One of these women and I are so often there for each other that we jokingly call each other “wives.” That’s what real friendship looks like: humour in the pain, loyalty in the chaos, and absolute certainty that you are not alone.
True great friends are the only ones you need in your life, and I’m lucky to have found several. And I had space for them only because I cut out the toxic, harmful people who were never really friends to begin with. Contrary to social media, it’s not about quantity.
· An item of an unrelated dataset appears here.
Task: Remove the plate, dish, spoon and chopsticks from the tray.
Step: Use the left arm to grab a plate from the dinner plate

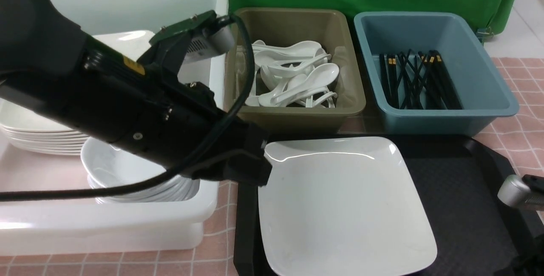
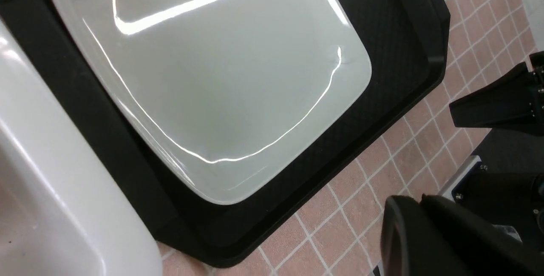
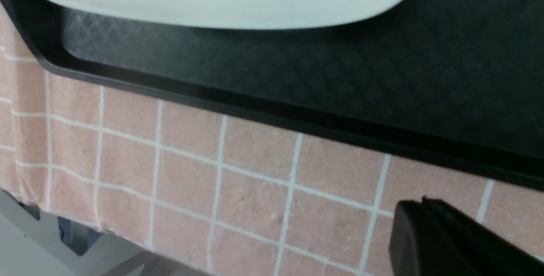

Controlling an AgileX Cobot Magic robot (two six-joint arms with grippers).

It’s about quality.
The Lesson: Trust Your Gut
For years, I told my dad I felt like my sister and I were on the “outer family,” never truly part of the core. He told me I was wrong. But I wasn’t. My gut knew the truth all along. It took 46 years and his death for that gut feeling to be validated.
And here’s the truth: if I had cut them out sooner, when my gut first told me they weren’t on my side, I could have saved myself heartbreak. You don’t need to wait until someone proves you right in the worst possible way. The signs are always there.
Today, I’m glad they are cut out. I will never unblock them on Facebook. I don’t care about inheritance. I don’t want my dad’s money. I wanted his love, his presence, his voice—and that is gone. But so are they. And for that, I feel lighter.
Closing Thought
Cutting people out of your life isn’t about cruelty—it’s about clarity. When people show you that they can’t honour you in your most vulnerable moments, they don’t deserve a place in your circle.
Yes, it hurts. Yes, it feels lonely at first. But in the long run, it frees you to build a life of peace, authenticity, and true belonging.
And when I doubt myself, I go back to that December conversation. I promised my dad I would fight for my happiness. Every time I choose peace over chaos, every time I cut out someone toxic, every time I hold on to the good friends—whether in person, across an ocean, online, or in a circle of women who’ve survived hell and are still standing—I’m keeping that promise.
I know he’s still with me, reminding me: “Go team.”